AI and edge are two modern technologies that have changed the overall landscape of technologies through their integration in smart city, auto-mobile field, healthcare, industrial automation, etc. Edge computing collects and analyzes data as near to the source as possible, making it possible to get data in real-time, take minimal time in the processing cycle, and alleviate pressure on bandwidth. Nevertheless, the distributed and resource scarce paradigm in edges presents a variety of security and privacy issues to address. These are adversarial attacks, inference threats, malware attacks, and supply chain attacks among others. Similarly, data privacy regulations are still another area of interest when it comes to decentralizing an application architecture.
One of the emerging models to fashion out solutions to these problems is what is known as the zero-trust model which adopts the principle of never trusting and always verifying. Zero-trust does away with the chaotic approach of security where a few channels are deemed secure and protected with a strong firewall while the rest of the network operates with weak security measures, which leaves the network open to intrusions and subsequent data loss. This paper provides a comprehensive survey of security and privacy threat in AI Integrated edge computing identifying how zero trusted security models can be applied to mitigate the threats. Exploring important technical innovations including Federated learning for PRIVACY PRESERVING Artificial Intelligence, ENDE-TO-END ENCRYPTION for secure communication, ANOMALY DETECTION for real-time threat DETERRENCE.

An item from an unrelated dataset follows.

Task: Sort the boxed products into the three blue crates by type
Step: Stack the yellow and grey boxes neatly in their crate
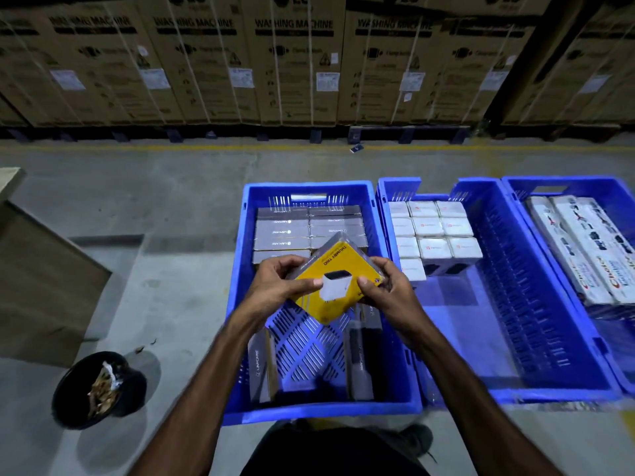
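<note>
Both hands hold a yellow charger box (330, 269) tilted above the left blue crate (237, 269). My left hand (278, 281) grips its left side and my right hand (385, 286) grips its right side. Grey boxes (309, 228) are stacked in rows at the far end of that crate, and a few more stand at its near end (263, 365). The middle blue crate (515, 304) holds several white boxes (433, 231) at its far left. Long white toothpaste boxes (584, 245) lie in the right blue crate (615, 197).
Large cardboard washing-machine cartons (295, 63) line the back wall behind a yellow floor line. A brown carton (37, 280) stands at the left. A black round bin (99, 389) with scraps sits on the concrete floor near my left arm.
</note>
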### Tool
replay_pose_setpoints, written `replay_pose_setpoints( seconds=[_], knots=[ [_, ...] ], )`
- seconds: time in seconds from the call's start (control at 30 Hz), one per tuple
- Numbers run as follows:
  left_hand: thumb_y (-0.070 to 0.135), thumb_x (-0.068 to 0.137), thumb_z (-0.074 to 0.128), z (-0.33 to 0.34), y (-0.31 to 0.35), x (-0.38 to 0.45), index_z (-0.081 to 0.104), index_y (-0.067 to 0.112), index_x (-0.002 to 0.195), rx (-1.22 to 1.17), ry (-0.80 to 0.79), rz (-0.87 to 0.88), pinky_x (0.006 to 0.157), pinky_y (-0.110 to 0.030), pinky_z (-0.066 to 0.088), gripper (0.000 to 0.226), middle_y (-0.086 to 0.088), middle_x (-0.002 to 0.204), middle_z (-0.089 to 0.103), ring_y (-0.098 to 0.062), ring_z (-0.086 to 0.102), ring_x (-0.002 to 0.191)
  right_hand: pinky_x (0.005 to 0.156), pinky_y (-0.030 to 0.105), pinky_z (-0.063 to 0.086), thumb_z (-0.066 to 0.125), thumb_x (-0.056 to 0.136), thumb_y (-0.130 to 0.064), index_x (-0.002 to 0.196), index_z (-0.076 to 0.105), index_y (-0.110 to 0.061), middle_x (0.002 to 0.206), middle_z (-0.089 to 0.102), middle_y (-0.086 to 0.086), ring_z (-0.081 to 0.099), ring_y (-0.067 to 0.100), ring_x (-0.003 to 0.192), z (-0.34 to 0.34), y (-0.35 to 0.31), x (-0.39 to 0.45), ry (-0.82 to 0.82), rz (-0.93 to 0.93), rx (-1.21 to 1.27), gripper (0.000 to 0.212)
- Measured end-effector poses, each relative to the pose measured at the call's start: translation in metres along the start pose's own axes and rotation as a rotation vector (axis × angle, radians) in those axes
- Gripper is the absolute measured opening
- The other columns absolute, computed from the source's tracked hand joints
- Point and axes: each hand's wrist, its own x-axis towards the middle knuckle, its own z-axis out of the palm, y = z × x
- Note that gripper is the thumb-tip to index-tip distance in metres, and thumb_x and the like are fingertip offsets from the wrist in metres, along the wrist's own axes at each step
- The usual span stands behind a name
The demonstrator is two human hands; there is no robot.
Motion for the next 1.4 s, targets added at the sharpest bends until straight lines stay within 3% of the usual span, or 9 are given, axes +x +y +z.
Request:
replay_pose_setpoints(
  seconds=[0.17, 0.37, 0.6, 0.9, 1.0, 1.1, 1.2, 1.3, 1.4],
  knots=[
    [0.025, 0.063, 0.101, 0.009, 0.023, 0.012, 0.079, 0.015, 0.11, 0.325, 0.057, 0.194, 0.081, -0.025, 0.059, 0.052, 0.005, 0.105, 0.076, -0.003, 0.072, 0.095, 0.097, 0.027, 0.047, 0.07, 0.096, -0.016, 0.138, 0.055, -0.023, 0.132, 0.058, -0.004, 0.059, 0.015, 0.119, -0.015, 0.001, -0.001, 0.179, -0.263, -0.686, 0.045],
    [0.028, 0.068, 0.097, 0.026, 0.027, 0.047, 0.076, 0.013, 0.119, 0.625, 0.067, 0.348, 0.092, -0.03, 0.054, 0.058, 0.002, 0.11, 0.072, -0.015, 0.067, 0.104, 0.103, 0.036, 0.042, 0.057, 0.097, -0.024, 0.143, 0.052, -0.014, 0.14, 0.052, 0.004, 0.052, 0.027, 0.128, -0.024, 0.014, -0.007, 0.301, -0.261, -0.908, 0.047],
    [0.017, 0.072, 0.093, 0.038, 0.009, 0.09, 0.074, 0.01, 0.123, 0.762, 0.043, 0.354, 0.097, -0.035, 0.053, 0.055, -0.003, 0.115, 0.073, -0.021, 0.066, 0.107, 0.101, 0.04, 0.052, 0.058, 0.095, -0.005, 0.147, 0.047, -0.007, 0.151, 0.043, 0.007, 0.056, 0.03, 0.125, -0.017, 0.028, -0.011, 0.338, -0.248, -0.995, 0.054],
    [0.037, 0.081, 0.086, 0.056, -0.02, 0.105, 0.069, 0.012, 0.118, 1.067, 0.105, 0.532, 0.091, -0.039, 0.05, 0.048, -0.005, 0.111, 0.069, -0.024, 0.06, 0.106, 0.097, 0.045, 0.054, 0.055, 0.1, -0.011, 0.147, 0.047, -0.008, 0.156, 0.039, 0.005, 0.057, 0.031, 0.126, -0.022, 0.036, -0.007, 0.326, -0.257, -1.002, 0.048],
    [0.044, 0.087, 0.078, 0.054, -0.036, 0.109, 0.063, 0.012, 0.124, 1.221, 0.15, 0.62, 0.109, -0.046, 0.045, 0.051, -0.008, 0.12, 0.068, -0.03, 0.06, 0.117, 0.1, 0.044, 0.053, 0.055, 0.101, -0.012, 0.147, 0.048, -0.008, 0.157, 0.04, 0.005, 0.056, 0.029, 0.13, -0.022, 0.037, -0.008, 0.321, -0.278, -1.001, 0.047],
    [0.047, 0.101, 0.054, 0.059, -0.052, 0.105, 0.048, 0.007, 0.148, 1.37, 0.174, 0.61, 0.121, -0.053, 0.036, 0.062, -0.015, 0.149, 0.054, -0.035, 0.047, 0.141, 0.102, 0.043, 0.053, 0.055, 0.101, -0.013, 0.148, 0.048, -0.008, 0.158, 0.039, 0.005, 0.056, 0.028, 0.13, -0.022, 0.038, -0.008, 0.328, -0.268, -1.007, 0.047],
    [0.02, 0.103, 0.056, 0.064, -0.072, 0.1, 0.024, 0.005, 0.162, 1.479, 0.183, 0.502, 0.128, -0.055, 0.021, 0.069, -0.02, 0.167, 0.03, -0.038, 0.027, 0.156, 0.099, 0.045, 0.055, 0.056, 0.101, -0.013, 0.148, 0.048, -0.008, 0.159, 0.038, 0.004, 0.058, 0.029, 0.128, -0.022, 0.037, -0.009, 0.33, -0.258, -1.012, 0.048],
    [0.009, 0.103, 0.052, 0.065, -0.086, 0.099, -0.001, 0.005, 0.165, 1.577, 0.136, 0.4, 0.129, -0.06, 0.006, 0.082, -0.02, 0.174, 0.004, -0.038, 0.005, 0.161, 0.094, 0.047, 0.056, 0.055, 0.102, -0.013, 0.148, 0.047, -0.011, 0.159, 0.035, -0.001, 0.06, 0.028, 0.123, -0.022, 0.038, -0.009, 0.32, -0.257, -1.013, 0.046],
    [0.013, 0.107, 0.043, 0.074, -0.093, 0.104, -0.008, 0.003, 0.164, 1.611, 0.13, 0.338, 0.127, -0.066, 0.007, 0.078, -0.023, 0.173, -0.003, -0.039, 0.0, 0.161, 0.09, 0.047, 0.057, 0.055, 0.102, -0.013, 0.147, 0.048, -0.012, 0.16, 0.035, -0.002, 0.061, 0.028, 0.122, -0.022, 0.038, -0.009, 0.338, -0.239, -1.021, 0.046]
  ],
)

To provide context to theoretical findings, this paper utilizes several industry-specific cases to analyze how zero-trust is applied to practical edge computing use cases. The results show that though the zero-trust provides enhanced security and privacy solutions, some barriers like size compatibility, and resource constraints require more development. Finally, the paper discusses the research implications in continuation of this paper and future research recommendations focusing on lightweight security mechanisms, explainability of AI, policy, and compliance and integration of zero-trust principles with global privacy laws. Thus, highlighting the need to protect the next generation AI-driven edge computing systems, this paper has established zero-trust architecture as indispensable.